In the hyperparameter settings of the BP-LSTM-ATT model, the LSTM hidden layer dimension is set to 64, with 2 layers and a Dropout coefficient of 0.2, to balance model capacity and prevent overfitting. The learning rate is set to 0.001, and the Adam optimizer is used in conjunction with a batch size of 32 to balance training speed and stability. The number of training rounds is set to 100, which can be terminated early based on the validation set loss under the early stopping strategy. The channel attention convolution kernel size in the attention module is set to 3 $\times$ 3, with a scaling ratio of 16, and the spatial attention convolution kernel size is set to 7 $\times$ 7. Cross validation and grid search are used to adjust learning rates and other parameters cross validation and grid search to achieve better fitting and generalization performance. Simultaneously, add regularization between each layer of LSTM, with regularization coefficient set to 1e-5, to further avoid overfitting. The batch normalization is adopted to further improve model performance.

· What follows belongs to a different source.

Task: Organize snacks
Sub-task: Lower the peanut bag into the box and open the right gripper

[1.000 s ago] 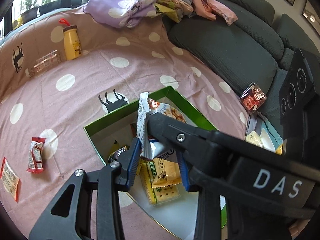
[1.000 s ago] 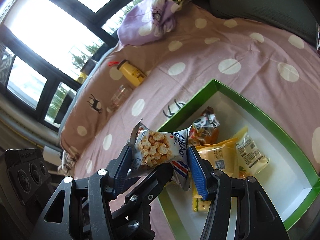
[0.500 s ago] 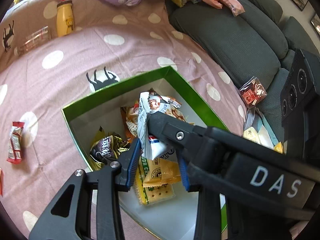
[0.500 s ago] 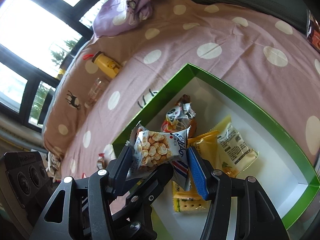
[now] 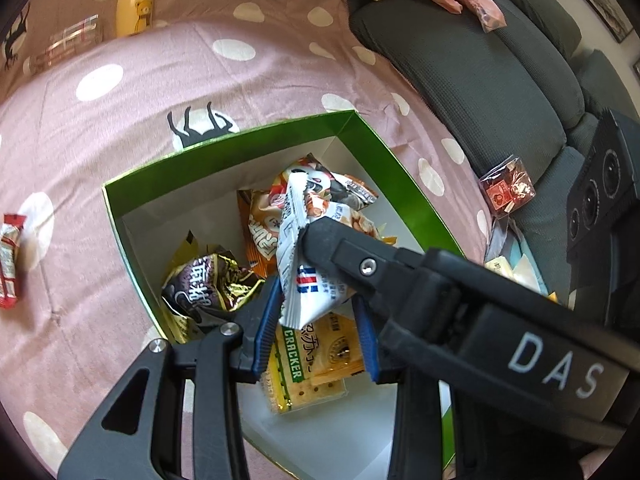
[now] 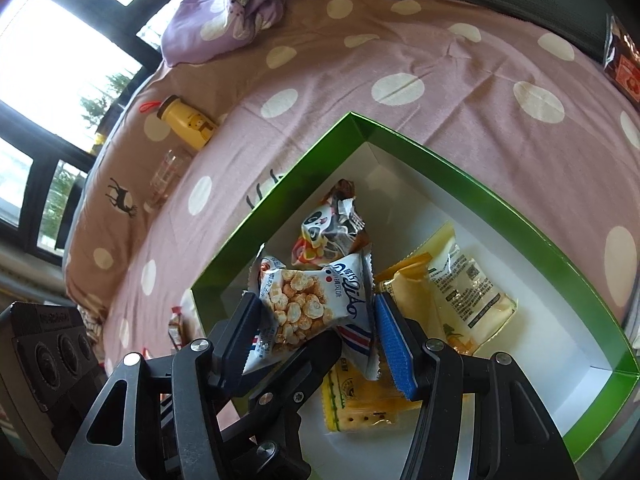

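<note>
Pink bedding with white polka dots (image 5: pixel 132 148) covered the bed, and a shallow green cardboard box with a white inside (image 6: pixel 504 216) sat open on it, its far corner pointing toward a dark grey sofa cushion (image 5: pixel 480 80). Bare white floor showed along the box's right wall and near corner in the right wrist view, while the middle was crowded with packets.

Both claws gripped one white puffed-snack packet with red and blue stripes (image 6: pixel 316 300) above the box. The right claw (image 6: pixel 316 320) pressed on its two side edges, so the packet's long axis ran across between the blue pads, printed face up. The left claw (image 5: pixel 316 316), narrow, pinched the striped lower end, with the packet rising away from it toward the box's far corner.

Inside the box lay a yellow cracker packet (image 5: pixel 308 368) beneath the claws, a crumpled gold and brown foil wrapper (image 5: pixel 208 284) near the left wall, an orange panda-printed packet (image 6: pixel 332 232) toward the far corner, and a pale yellow clear-fronted packet (image 6: pixel 464 292) at the right.

Outside the box, a red snack bar (image 5: pixel 10 264) lay well off to the left, a yellow bottle (image 6: pixel 188 124) and a clear glass (image 6: pixel 164 176) lay near the bed's far edge, and a red clear-wrapped packet (image 5: pixel 508 192) rested on the sofa
</note>
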`<act>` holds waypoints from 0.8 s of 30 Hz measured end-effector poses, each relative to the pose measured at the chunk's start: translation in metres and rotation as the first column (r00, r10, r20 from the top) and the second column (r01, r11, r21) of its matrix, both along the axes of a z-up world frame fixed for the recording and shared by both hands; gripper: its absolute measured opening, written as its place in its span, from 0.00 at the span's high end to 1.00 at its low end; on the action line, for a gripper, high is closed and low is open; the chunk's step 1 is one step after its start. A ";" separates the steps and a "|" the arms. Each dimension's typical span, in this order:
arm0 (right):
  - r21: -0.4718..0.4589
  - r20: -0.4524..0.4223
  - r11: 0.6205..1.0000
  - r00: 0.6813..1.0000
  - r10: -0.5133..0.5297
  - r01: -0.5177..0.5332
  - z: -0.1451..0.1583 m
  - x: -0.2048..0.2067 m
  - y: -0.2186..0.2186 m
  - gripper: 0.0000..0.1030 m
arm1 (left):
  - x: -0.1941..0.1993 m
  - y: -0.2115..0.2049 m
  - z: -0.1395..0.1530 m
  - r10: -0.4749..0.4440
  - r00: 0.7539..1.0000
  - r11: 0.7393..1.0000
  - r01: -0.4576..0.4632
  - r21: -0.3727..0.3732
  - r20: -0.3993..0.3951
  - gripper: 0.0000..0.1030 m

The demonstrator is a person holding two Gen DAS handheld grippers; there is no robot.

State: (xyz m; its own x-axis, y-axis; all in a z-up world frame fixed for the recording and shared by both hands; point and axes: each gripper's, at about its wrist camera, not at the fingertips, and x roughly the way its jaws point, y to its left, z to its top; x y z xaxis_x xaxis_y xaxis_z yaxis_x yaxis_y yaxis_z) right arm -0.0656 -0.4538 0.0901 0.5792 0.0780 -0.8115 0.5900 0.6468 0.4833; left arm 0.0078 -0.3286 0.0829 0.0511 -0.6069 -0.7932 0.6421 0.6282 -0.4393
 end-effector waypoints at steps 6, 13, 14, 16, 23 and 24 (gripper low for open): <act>-0.016 0.012 1.000 1.000 -0.023 0.023 0.007 -0.005 0.001 0.42 | -0.004 0.011 0.010 0.032 0.997 0.999 -0.033 0.016 0.070 0.63; -0.067 0.056 0.997 0.998 -0.031 0.034 0.024 -0.010 0.007 0.37 | -0.003 0.039 0.031 0.080 0.989 0.997 -0.079 -0.017 0.127 0.46; -0.075 0.063 0.997 0.998 -0.028 0.032 0.027 -0.011 0.009 0.37 | -0.004 0.044 0.036 0.087 0.986 0.996 -0.084 -0.022 0.139 0.43; -0.091 0.087 0.995 0.996 -0.020 0.028 0.034 -0.012 0.013 0.37 | -0.006 0.053 0.044 0.099 0.982 0.995 -0.095 -0.031 0.163 0.35; -0.146 0.173 0.989 0.984 0.029 -0.004 0.056 -0.014 0.032 0.22 | -0.007 0.101 0.067 0.206 0.952 0.978 -0.201 -0.045 0.228 0.15; -0.151 0.181 0.988 0.983 0.040 -0.012 0.058 -0.014 0.036 0.22 | -0.007 0.108 0.068 0.221 0.947 0.975 -0.216 -0.046 0.232 0.14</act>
State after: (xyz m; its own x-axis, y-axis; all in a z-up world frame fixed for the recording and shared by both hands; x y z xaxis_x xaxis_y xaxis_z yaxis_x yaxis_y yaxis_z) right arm -0.0791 -0.4182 0.1483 0.7181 -0.0182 -0.6957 0.4825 0.7335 0.4788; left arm 0.0008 -0.2208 0.1510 0.3671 -0.5755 -0.7308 0.5761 0.7575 -0.3071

In the study, the raw data was first divided into training set, validation set, and testing set in a ratio of 7:2:1. The training set was used for model learning, the validation set was used for real-time monitoring and adjustment of hyperparameters during the training process, and the testing set was only used for final evaluation after the model is finalized. To address the insufficient relative size of the test set, K-fold cross validation is taken to alternate training and validation in different folds, maximizing the utilization of existing data. To verify whether the model is overfitting, evaluation metrics such as accuracy and RMSE are calculated in both training and testing stages, and the difference between the two is monitored. When a model performs well on the training set but fails on the testing set, it indicates that the model may have overfitting. In addition, the Early Stopping strategy is adopted during the training process, which means stopping the training in advance when there is no significant decrease on the validation set for several consecutive epochs, reducing the overfitting. In this way, it is possible to effectively utilize limited data to obtain robust model performance evaluations, as well as identify and suppress overfitting problems by comparing training and testing stage indicators.

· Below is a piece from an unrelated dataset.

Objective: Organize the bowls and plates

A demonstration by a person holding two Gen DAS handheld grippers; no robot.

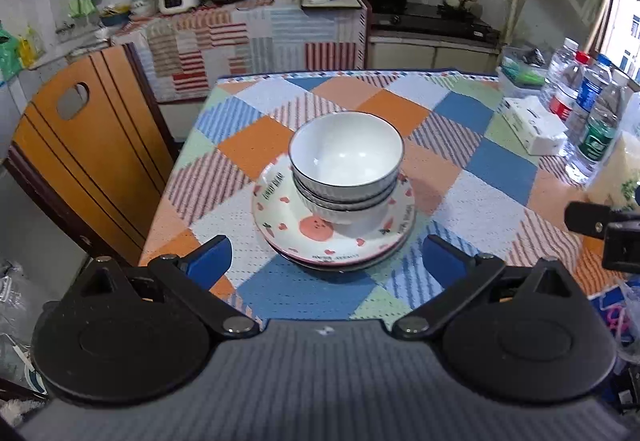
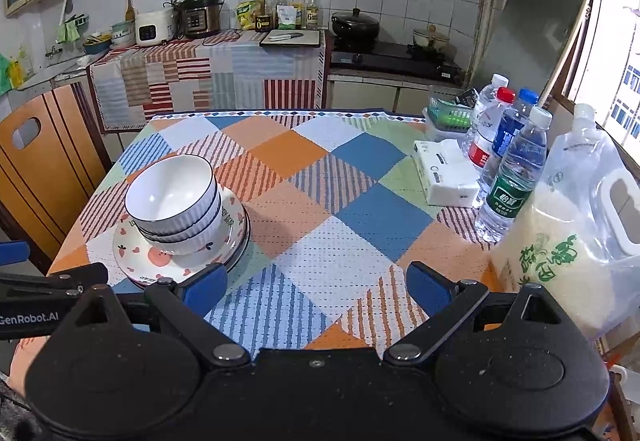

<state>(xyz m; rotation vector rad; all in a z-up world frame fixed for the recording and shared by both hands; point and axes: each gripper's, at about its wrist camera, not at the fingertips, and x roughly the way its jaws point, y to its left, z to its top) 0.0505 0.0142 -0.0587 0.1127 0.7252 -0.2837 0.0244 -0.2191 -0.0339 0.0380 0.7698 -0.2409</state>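
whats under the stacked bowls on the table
The two nested white bowls sit on a plate with heart and peach prints. At least one more plate rim shows beneath it. How many plates in all is unclear, and the bowls cover the top plate's centre.

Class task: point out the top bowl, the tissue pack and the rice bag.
Top bowl point(image 1: 346, 157), left wrist view, inner wall.
Tissue pack point(image 2: 448, 177), right wrist view, top face.
Rice bag point(image 2: 560, 241), right wrist view, front side.

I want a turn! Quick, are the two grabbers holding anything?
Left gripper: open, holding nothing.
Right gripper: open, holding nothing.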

In this study, LSTM network, Graph Attention Network (GAT), and Gated Recurrent Unit (GRU) are selected as comparison models, with accuracy and RMSE values chosen as comparison metrics. Figure 7 illustrates the results.

Figure 7 Performance comparison results of four models.

Figure 7(a) showed the accuracy values corresponding to four models, while Figure 7(b) showed the RMSE values corresponding to four models with different dataset sizes. In Figure 7(a), the accuracy values of all four models increased, with the BP-LSTM model having a higher accuracy value among the four models. When the dataset size was 600, the accuracy values of BP-LSTM model, GAT model, GRU model, and LSTM model were 0.62, 0.47, 0.38, and 0.32, respectively. When the dataset size was 1,000, the accuracy values of BP-LSTM model, GAT model, GRU model, and LSTM model were 0.72, 0.63, 0.48, and 0.39. In Figure 7(b), the RMSE values all decreased, with the BP-LSTM model having a smaller RMSE value among the four models. When the dataset size was 1,000, the RMSE values of BP-LSTM model, GAT model, GRU model, and LSTM were 0.07, 0.16, 0.22, and 0.48. Therefore, the BP-LSTM model had good predictive capability. According to the size of the dataset, the training set is divided into four subsets, namely training set 1 to training set 4. Similarly, the validation set is segmented and the computation time was compared. The results are shown in Figure 8.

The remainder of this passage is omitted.